Anyone had this before ? How serious should I take this, I am of course doing the R.I.C.E for now but my job has me walking a lot during the week and pretty active, so will healing be pretty delayed you think?

I of course realize this is not a sports injury forum, but perhaps some fellow shredders have some experiences they can share.

Cheers


----------



## iKimshi

I think you should take some time off before doing anything because you wouldn't want to injure it more. I suggest icing it and stretching and as soon as possible, go see a doctor to see if there are any serious problems you have to worry about.


----------



## linvillegorge

RICE and time. That's the only thing that is going to help.


----------



## legallyillegal

heat + massage

you'll be good to go in a couple days


----------



## m_jel

legallyillegal said:


> heat + massage
> 
> you'll be good to go in a couple days


that will for sure make it feel better, but won't necessarily help with the healing. Use ICER/RICE, and maybe some very light biking for 10 minutes/day until you can see an athletic therapist or physiotherapist


----------



## SB4L

Thanks for the info guys! Don't want to make a mistake of riding too soon that could shorten my season, so think I may look up a sports medicine doc in a few days if it's still really sore. Have been RICE'ing all day today (sun) and will see how another sleep feels.

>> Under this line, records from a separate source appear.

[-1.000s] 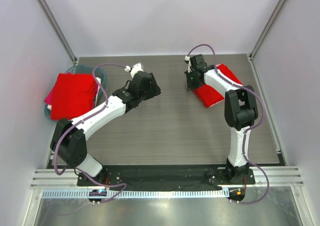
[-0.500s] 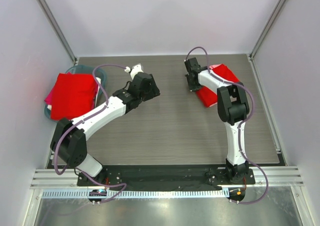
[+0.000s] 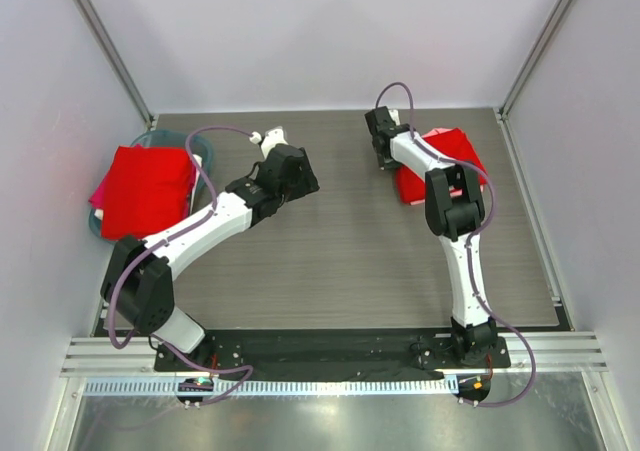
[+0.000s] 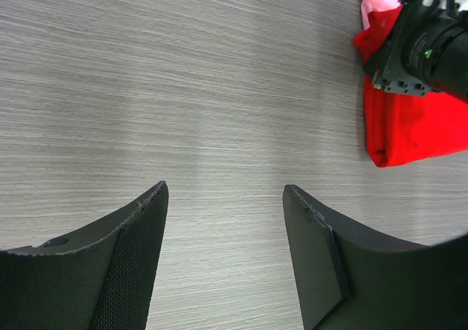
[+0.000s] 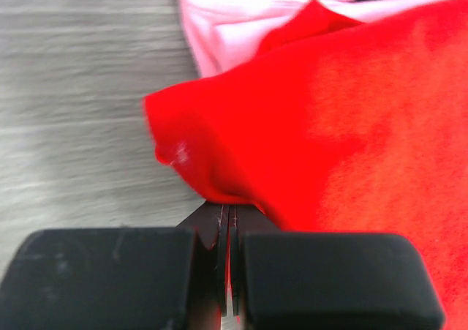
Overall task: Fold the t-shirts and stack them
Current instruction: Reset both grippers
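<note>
As we scan from the left, we see loose bright red t-shirts (image 3: 143, 186) heaped over a teal basin (image 3: 203, 152) at the left edge of the counter (image 3: 330, 261). Our left gripper (image 4: 223, 198) hovers above bare counter, fingers apart and empty. Far right, the right gripper (image 5: 227, 214) has its fingers pinched together on the edge of a folded red tee (image 5: 351, 125), which lies on a light pink tee (image 5: 241, 15).

The top camera hangs above and behind my bases, looking steeply down on the whole table (image 3: 340, 251). My left wrist camera looks across bare tabletop from moderate height, with the red t-shirt (image 4: 409, 132) at its upper right. My right wrist camera sits right against that shirt (image 5: 351, 125). The top view shows this shirt (image 3: 462, 149) at upper right.
</note>
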Robot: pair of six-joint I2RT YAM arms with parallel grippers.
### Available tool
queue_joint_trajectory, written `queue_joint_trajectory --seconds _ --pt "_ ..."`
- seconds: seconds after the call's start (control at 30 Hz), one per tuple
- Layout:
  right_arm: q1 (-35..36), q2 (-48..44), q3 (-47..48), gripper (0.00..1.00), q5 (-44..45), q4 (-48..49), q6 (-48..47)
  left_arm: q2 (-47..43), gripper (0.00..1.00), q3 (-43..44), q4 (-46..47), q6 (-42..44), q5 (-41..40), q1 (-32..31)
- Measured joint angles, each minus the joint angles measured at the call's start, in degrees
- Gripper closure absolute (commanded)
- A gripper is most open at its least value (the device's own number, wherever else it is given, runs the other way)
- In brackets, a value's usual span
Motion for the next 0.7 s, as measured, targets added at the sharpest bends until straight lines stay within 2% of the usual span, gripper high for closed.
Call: queue_joint_trajectory --seconds 0.23,0.33,0.43,0.57,0.7 --pt "-3.2 -0.2 0.1 0.99 -0.5 -1.0 3.6 -1.5 0.34 -1.4 -1.1 1.9 -1.0 0.0" --pt "-4.4 -1.0 -0.6 0.98 -1.0 -1.9 4.6 -5.4 0.33 -4.2 -1.9 2.9 -2.1 0.0" --pt "-5.1 -2.1 -1.3 0.93 -1.6 -3.8 5.4 -11.1 0.32 -7.5 -3.3 3.6 -3.6 0.0" --pt "-4.9 -6.3 -4.5 0.85 -7.6 -3.4 5.4 -18.9 0.15 -12.1 -4.2 4.5 -5.1 0.0" --pt "-0.6 -16.5 -14.6 0.81 -12.3 1.9 5.8 -27.8 0.09 -18.6 -4.4 5.0 -6.7 0.0"
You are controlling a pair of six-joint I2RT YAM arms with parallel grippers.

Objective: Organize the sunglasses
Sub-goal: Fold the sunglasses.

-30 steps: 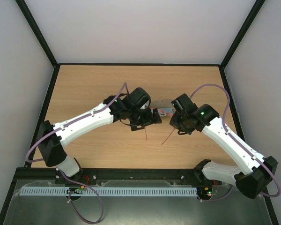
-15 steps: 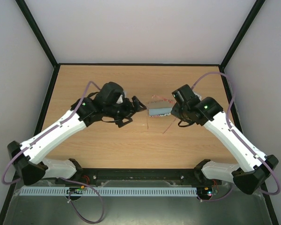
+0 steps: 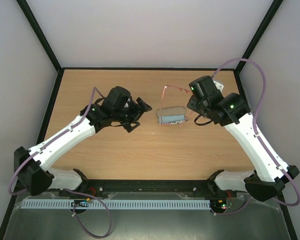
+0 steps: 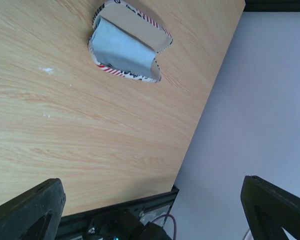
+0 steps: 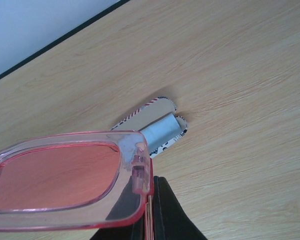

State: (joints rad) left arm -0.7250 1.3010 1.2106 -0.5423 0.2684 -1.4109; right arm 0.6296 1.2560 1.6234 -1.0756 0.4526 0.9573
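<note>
Left fingers spread wide; right fingers pinched together.

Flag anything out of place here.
Nothing looks spilled or broken. The sunglasses are out of the case, pinched near one hinge by the right gripper. The case lies open on the table with the blue cloth tucked inside.

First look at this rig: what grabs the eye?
The pink sunglasses fill the right wrist view, pinched at one corner in the right gripper above the table. Mid-table lies the open striped case with a light blue cloth inside, and the left gripper hangs open to its left.
</note>
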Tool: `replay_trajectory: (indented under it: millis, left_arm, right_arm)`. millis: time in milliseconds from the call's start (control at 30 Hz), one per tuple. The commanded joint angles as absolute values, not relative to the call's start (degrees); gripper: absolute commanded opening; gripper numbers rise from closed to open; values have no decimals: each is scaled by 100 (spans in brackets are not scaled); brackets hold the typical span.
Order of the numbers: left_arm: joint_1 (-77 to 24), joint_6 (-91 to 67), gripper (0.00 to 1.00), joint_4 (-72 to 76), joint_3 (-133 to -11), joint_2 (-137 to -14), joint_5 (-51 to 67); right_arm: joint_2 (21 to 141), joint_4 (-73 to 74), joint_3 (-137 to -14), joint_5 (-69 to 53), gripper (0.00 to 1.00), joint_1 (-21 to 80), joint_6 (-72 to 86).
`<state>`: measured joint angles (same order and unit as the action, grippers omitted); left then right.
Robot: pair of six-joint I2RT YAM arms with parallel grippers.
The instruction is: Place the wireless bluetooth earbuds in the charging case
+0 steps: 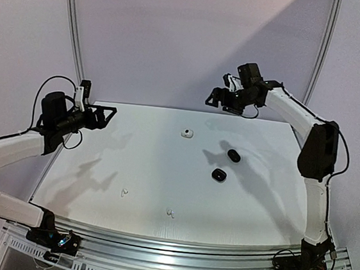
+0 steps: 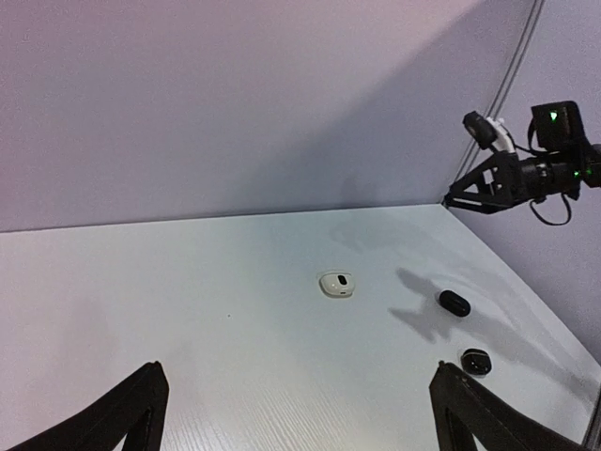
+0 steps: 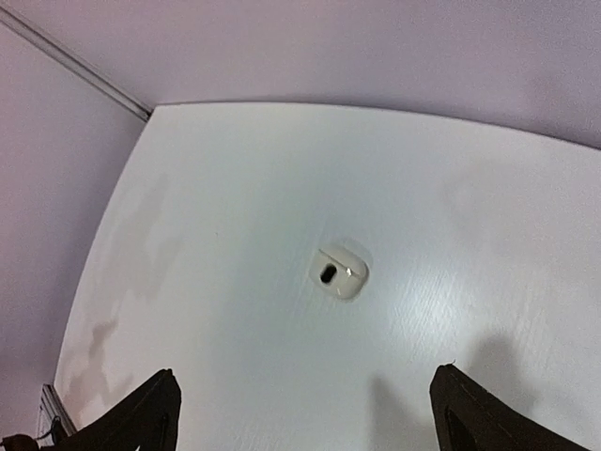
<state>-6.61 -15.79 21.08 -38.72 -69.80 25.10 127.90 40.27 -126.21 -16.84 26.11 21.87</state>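
A white charging case (image 1: 186, 133) (image 2: 338, 284) (image 3: 338, 271) with a dark oval slot lies at the back middle of the table. Two black cases rest to its right, one (image 1: 234, 155) (image 2: 454, 303) farther back and one (image 1: 219, 174) (image 2: 475, 361) nearer. Two tiny white earbuds (image 1: 123, 193) (image 1: 170, 213) lie toward the front. My left gripper (image 1: 111, 112) (image 2: 300, 418) hovers open at the back left, holding nothing. High over the back right, my right gripper (image 1: 210, 101) (image 3: 305, 418) is open and empty, looking down on the white case.
The white table (image 1: 99, 165) is bounded by a back wall and curved metal rails (image 1: 74, 33). Its front edge runs along an aluminium rail (image 1: 174, 250) where both arm bases are bolted. The right arm's elbow (image 1: 320, 150) rises over the table's right side.
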Motion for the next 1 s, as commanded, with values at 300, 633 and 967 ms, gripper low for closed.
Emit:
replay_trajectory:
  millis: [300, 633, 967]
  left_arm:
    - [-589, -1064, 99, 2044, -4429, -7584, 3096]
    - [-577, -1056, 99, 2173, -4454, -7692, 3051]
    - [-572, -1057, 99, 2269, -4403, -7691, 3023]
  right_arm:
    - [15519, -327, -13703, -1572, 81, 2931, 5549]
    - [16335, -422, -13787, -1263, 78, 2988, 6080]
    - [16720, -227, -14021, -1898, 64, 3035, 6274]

The thing about this injury is, while strapped in and riding around, you don't feel it that much so it can be ignored. It only hurts after boarding, so each time while it was getting worse, I didn't really notice till the end of the day.

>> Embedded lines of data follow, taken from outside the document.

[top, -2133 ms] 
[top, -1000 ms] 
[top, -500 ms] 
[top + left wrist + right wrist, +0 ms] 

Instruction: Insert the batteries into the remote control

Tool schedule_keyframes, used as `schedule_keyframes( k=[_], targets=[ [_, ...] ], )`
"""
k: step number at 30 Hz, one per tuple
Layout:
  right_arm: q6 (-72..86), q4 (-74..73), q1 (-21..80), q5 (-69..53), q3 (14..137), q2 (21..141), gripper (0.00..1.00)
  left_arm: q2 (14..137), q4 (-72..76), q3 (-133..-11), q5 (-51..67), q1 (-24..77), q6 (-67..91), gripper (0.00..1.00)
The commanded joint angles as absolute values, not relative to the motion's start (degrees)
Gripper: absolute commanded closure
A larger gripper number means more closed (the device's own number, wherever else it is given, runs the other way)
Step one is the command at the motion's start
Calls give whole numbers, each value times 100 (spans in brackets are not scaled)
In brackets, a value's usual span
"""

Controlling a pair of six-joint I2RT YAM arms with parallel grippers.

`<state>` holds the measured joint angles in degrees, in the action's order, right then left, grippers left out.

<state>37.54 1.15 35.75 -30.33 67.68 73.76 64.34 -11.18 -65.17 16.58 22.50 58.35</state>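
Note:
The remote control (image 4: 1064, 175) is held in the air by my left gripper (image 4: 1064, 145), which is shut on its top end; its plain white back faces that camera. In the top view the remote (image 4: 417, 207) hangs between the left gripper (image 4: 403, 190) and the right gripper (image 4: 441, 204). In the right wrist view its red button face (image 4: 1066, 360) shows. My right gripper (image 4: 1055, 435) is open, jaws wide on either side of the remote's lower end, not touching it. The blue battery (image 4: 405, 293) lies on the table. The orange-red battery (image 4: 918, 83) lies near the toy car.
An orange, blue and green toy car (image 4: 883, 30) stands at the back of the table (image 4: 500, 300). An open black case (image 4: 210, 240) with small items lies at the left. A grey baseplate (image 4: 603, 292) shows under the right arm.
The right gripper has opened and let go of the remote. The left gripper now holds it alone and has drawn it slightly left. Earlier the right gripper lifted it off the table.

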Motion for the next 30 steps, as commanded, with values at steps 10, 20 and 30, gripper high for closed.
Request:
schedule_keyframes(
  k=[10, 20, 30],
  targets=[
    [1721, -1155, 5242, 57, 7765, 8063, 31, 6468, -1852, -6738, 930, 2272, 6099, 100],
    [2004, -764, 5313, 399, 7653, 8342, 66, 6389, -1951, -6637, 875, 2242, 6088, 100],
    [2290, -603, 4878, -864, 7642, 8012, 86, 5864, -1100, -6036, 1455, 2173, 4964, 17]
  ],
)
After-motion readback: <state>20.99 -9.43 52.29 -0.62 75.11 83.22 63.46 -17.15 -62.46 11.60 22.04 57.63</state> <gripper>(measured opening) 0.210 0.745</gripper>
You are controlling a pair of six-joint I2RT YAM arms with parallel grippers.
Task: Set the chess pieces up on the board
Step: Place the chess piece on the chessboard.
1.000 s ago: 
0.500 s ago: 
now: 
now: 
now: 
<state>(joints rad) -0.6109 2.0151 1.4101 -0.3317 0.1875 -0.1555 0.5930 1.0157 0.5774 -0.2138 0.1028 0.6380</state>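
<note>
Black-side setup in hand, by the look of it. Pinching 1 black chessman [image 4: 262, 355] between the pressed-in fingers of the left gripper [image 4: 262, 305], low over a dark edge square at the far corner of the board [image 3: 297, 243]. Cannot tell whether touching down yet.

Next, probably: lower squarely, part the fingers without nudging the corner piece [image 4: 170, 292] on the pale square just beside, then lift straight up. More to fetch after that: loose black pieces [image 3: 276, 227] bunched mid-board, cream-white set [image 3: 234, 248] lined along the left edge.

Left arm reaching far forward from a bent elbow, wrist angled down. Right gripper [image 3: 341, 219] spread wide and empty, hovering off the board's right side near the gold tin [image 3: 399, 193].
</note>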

I blame the copious amounts of snow that tricked me into riding like it was my 100th day of the season when really it was my 1st :dunno:


----------



## Tarzanman

First off, you can't 'sprain' a muscle. Bones and joints get sprained. Muscles get strained or pulled (or in bad cases, torn or pulled away from tendons)

Second, with most strains or light-to-moderate muscle injuries... LETTING THE MUSCLE HEAL is the most important thing.

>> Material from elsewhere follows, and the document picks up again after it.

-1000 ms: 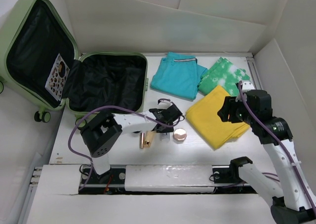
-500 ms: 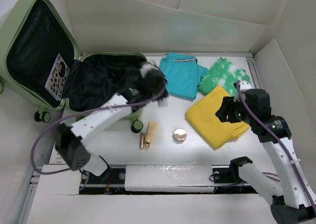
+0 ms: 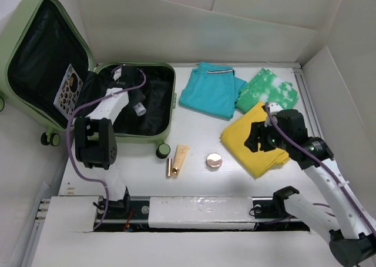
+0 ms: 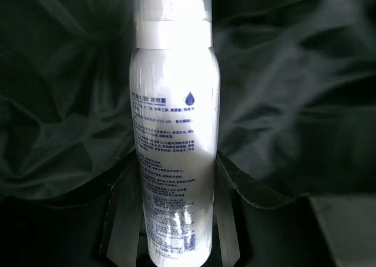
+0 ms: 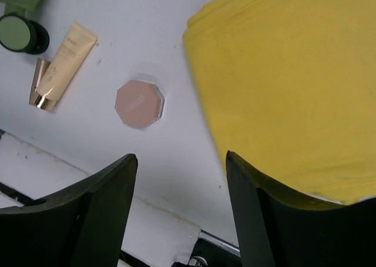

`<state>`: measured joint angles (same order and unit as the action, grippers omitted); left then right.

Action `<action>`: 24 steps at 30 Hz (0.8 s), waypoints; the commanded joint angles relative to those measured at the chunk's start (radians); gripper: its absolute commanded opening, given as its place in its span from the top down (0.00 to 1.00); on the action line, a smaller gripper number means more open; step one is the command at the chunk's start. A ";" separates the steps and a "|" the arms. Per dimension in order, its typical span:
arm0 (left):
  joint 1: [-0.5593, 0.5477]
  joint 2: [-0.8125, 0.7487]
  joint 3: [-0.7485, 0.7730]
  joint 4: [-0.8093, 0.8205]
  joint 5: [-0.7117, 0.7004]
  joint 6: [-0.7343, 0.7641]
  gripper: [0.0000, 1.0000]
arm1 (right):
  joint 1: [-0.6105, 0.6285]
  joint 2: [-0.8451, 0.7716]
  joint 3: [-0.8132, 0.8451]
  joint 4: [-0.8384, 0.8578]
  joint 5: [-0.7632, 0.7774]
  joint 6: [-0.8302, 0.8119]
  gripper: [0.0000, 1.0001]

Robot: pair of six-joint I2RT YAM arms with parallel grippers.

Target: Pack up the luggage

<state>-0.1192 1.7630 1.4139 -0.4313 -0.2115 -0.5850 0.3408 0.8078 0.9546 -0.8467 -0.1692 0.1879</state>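
Placing step, apparently: pinching white spray bottle (image 4: 173,155) in left jaws, with black lining of open luggage (image 3: 173,102) directly beneath. Next: spread, drop it inside. Spread, empty right jaws beside yellow cloth (image 5: 294,84).

Left arm (image 3: 106,111) extended forward; left gripper (image 4: 173,220) clamped on a white bottle (image 4: 173,102). Right arm (image 3: 320,167) bent at the elbow, right gripper (image 5: 179,161) pointing down with jaws spread apart.

The left fingers (image 4: 119,220) have carried the white bottle (image 4: 173,161) across into the luggage (image 3: 172,102).
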 commanded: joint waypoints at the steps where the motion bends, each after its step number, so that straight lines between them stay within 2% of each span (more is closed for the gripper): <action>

Our bodies signal pain so that our brains know that something is wrong so we don't stupidly keep stressing worn or injured parts of our body. If your thigh/quad hurts enough for you to look up the injury on the internet and post here about it, then it chances are that it is a significant injury that should be allowed to heal.

You aren't an athlete being paid millions of dollars and being attended by the top sports specialists/doctors in the field.... so don't be in a rush to put yourself out there before your body has repaired itself enough.

It is possible to injure muscles bad enough to require surgery, or physical therapy to fix them, so don't go on thinking that the pain you have is necessarily superficial. Get plenty of calcium & protein and don't aggravate the injury. RICE is the way to go (and by far the easiest and cheapest way to heal).

Hope you get better soon.



SB4L said:


> I am fairly certain that I've sprained my right thigh (back leg while boarding), which probably occurred on my first day at Baker the 14th, it felt really sore after that but I just attributed it to sore leg from having to keep the nose up in pow all day.
> 
> The second day, this past thurs the 19th at Whistler, I rode hard all day again and forgot to set stance back, and the muscle felt really weird immediately after, and the day after, with noticeable pain walking on it. So I stupidly went up saturday despite this, stretching it out (probably a bad idea) lots and just taking it "easy" - yeah right. Anyone paying attention to the past weeks storm cycle there knows that taking it easy is not an option there currently!
> 
> Now I realize there are no doctors on here, and I haven't seen one yet, but based on what googling tells me: Quadriceps (Thigh) Strain Injury , I have either a grade 1 or 2 thigh sprain.
> 
> Anyone had this before ? How serious should I take this, I am of course doing the R.I.C.E for now but my job has me walking a lot during the week and pretty active, so will healing be pretty delayed you think?
> 
> I of course realize this is not a sports injury forum, but perhaps some fellow shredders have some experiences they can share.
> 
> Cheers


----------



## legallyillegal

you guys do realize that RICE is for immediate applications, not long-term solutions

and no, i don't believe OP has a muscle strain

Are RMT visits covered by your employer's medical benefits package?


----------



## SB4L

legallyillegal said:


> Are RMT visits covered by your employer's medical benefits package?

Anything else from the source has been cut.